1769   Portolá’s expedition found the large bay now known as San Francisco Bay.  The name had been given to a smaller bay (now Drakes Bay) in 1597 by a Spanish explorer, Sebastián Cermeño.

1776   Lt. Col. Juan Bautista de Anza led a group of settlers overland from Mexico, 1,000 miles to San Francisco Bay; he selected sites for a presidio and mission.  On June 29 Father Palóu dedicated the site and building began.  October 9, formal founding of the mission with dedication of a church (wood poles plastered with mud, thatched roof) amidst great celebration of flags, feasting, a parade and firecrackers.

1782   Father Palóu moved the mission about 1,100 feet west; new wooden church built.

1791   Church made of adobe bricks dedicated on August 2.

1798   Quadrangle buildings completed.

1810   Façade with balcony and bell niches added.

1834   Mission secularized, taken from the Catholic Church;  portions of the quadrangle were sold or leased to businesses.

1845   Mission lands sold; during the next few years the land was used for bull-and-bear fights, duels, horse racing, and taverns.

1857   Mission returned to the Catholic Church; parts of buildings still leased for private use.

MISSION DOLORES TODAY

The buildings in the mission compound disappeared over the years, but the mission church has changed little since the 1790's, despite the catastrophic changes all around it. It stands as the oldest building in San Francisco. The church and a portion of the cemetery are all that remain of the original mission.

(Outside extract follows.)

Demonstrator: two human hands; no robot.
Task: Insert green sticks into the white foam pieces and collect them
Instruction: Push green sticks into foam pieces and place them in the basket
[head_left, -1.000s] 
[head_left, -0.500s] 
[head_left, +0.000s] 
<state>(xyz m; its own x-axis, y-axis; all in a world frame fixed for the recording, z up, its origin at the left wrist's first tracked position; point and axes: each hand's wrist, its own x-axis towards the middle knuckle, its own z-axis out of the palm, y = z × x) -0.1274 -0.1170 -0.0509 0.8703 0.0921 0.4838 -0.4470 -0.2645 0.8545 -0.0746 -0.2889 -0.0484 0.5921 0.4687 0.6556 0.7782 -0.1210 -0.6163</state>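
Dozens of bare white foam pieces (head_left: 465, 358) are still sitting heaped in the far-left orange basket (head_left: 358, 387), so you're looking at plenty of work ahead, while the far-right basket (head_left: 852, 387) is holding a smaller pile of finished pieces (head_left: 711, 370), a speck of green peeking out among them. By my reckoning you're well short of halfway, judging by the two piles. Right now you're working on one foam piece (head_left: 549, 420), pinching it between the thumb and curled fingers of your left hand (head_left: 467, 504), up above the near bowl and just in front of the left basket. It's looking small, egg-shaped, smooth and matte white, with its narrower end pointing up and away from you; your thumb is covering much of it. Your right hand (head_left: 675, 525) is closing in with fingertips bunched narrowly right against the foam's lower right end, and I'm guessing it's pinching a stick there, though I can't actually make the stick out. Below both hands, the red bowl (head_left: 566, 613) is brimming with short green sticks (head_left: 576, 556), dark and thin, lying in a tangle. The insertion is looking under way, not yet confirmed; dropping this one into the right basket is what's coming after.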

By 1876 the chapel was considered too small to serve as the parish church for the growing city of San Francisco, and a large Victorian-style church was built right next to the mission church.  The 1906 earthquake did not damage the mission church, but the larger church, now known as the Mission Dolores Basilica, had to be rebuilt.

The Mission Dolores church has never been rebuilt; what remains has been preserved in close to its original state.  In 1917 steel beams covered with cement on the exterior and steel trestles supporting the roof were added. Since the 1989 earthquake, a $2 million refurbishing has stabilized the building, cleaned the interior, and repaired the gravestones in the elegantly planted, historic cemetery.

In the mission church is the original altar, considered the finest and oldest in any of the 21 missions.  A room at the back of the church serves as a museum.  It has the register showing baptisms dating from 1776.  Services are occasionally held in the Mission Church.  The feast of Dolores, Our Lady of Sorrows, is celebrated in September.